Problem requirements » Every line from the start of the data through the line containing "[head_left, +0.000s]" should be retyped exactly; the pictures should not.

BEGIN The input

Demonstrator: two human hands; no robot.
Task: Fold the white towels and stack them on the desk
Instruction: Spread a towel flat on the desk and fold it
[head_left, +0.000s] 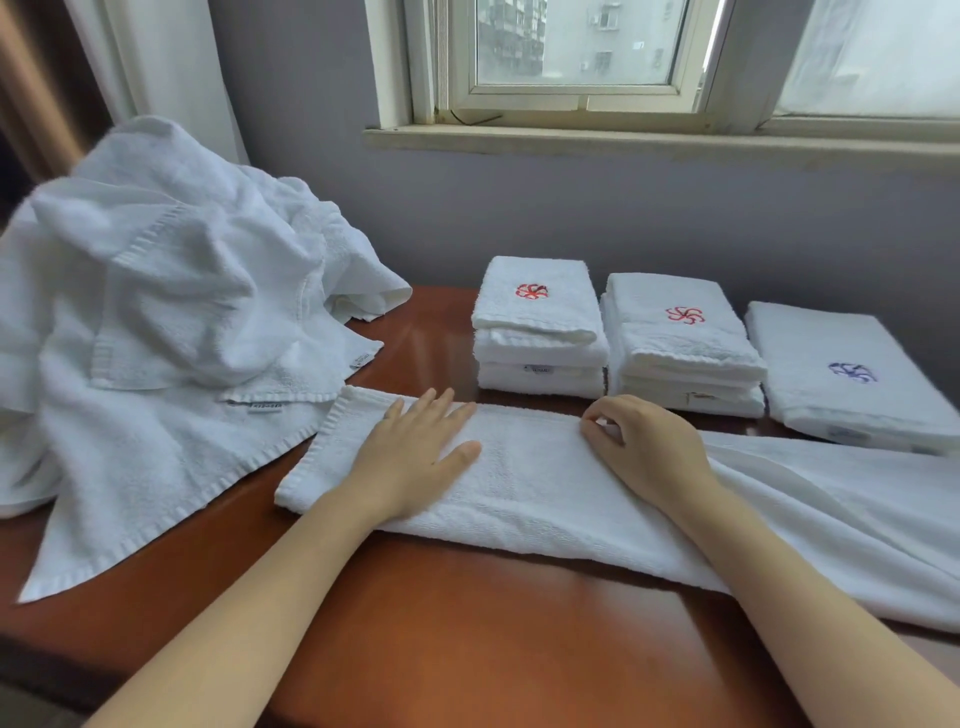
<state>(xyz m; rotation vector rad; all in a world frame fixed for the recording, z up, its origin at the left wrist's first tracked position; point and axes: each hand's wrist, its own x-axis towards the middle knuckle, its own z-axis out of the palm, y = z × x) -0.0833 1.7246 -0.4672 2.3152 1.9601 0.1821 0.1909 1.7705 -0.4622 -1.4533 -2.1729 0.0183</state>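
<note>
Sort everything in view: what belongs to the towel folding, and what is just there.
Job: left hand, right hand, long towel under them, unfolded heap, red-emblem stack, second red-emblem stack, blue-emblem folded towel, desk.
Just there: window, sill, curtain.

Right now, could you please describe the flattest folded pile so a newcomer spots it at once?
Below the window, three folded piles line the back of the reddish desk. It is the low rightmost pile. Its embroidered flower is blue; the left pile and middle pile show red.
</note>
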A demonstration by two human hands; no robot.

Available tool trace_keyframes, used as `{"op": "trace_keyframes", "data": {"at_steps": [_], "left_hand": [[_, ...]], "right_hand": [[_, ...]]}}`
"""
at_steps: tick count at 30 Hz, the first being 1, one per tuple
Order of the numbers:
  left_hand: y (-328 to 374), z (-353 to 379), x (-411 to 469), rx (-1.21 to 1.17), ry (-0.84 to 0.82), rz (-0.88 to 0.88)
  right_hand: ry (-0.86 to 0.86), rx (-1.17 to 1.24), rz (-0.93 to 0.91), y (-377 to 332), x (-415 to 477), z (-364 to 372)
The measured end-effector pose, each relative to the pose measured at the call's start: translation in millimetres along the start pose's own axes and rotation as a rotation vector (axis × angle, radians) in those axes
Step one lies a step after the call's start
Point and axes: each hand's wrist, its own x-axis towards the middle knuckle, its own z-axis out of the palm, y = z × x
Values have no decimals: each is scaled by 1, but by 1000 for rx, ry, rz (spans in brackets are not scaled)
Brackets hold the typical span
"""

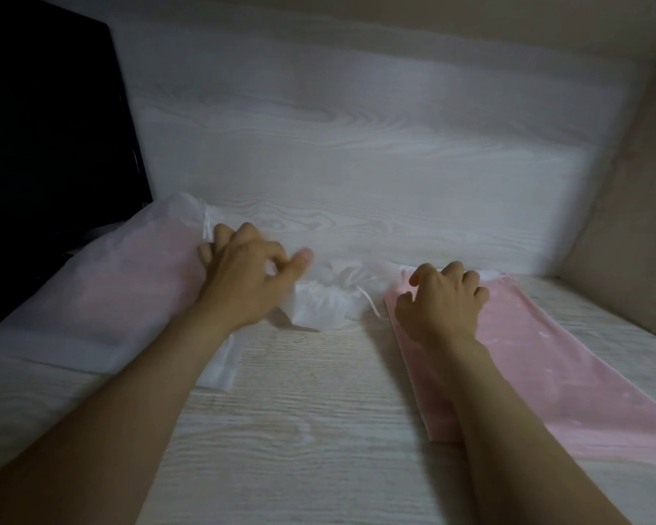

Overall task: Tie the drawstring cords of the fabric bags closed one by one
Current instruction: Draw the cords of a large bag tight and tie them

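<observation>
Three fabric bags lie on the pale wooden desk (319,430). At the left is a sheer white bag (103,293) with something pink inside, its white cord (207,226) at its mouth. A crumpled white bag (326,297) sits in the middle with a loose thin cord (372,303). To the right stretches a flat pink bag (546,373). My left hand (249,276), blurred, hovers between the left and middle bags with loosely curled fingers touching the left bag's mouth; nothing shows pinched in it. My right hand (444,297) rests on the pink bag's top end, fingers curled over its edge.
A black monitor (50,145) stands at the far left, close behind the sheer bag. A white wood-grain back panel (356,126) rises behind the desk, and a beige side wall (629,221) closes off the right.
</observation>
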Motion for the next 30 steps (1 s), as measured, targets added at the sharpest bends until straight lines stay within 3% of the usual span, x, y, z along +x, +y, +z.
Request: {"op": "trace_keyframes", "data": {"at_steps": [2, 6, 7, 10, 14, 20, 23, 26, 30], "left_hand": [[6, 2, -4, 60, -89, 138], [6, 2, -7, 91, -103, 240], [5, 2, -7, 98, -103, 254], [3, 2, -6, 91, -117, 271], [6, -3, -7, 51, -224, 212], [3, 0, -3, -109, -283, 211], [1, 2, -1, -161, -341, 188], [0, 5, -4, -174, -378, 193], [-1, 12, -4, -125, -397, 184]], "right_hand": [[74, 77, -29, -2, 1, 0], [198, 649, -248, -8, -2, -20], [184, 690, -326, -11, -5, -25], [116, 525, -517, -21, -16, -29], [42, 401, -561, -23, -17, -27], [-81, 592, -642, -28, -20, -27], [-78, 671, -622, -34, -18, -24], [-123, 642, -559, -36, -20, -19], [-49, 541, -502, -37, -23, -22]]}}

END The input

Problem solution »
Demonstrator: two human hands; no robot.
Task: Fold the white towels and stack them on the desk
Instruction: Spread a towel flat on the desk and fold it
[head_left, +0.000s] 

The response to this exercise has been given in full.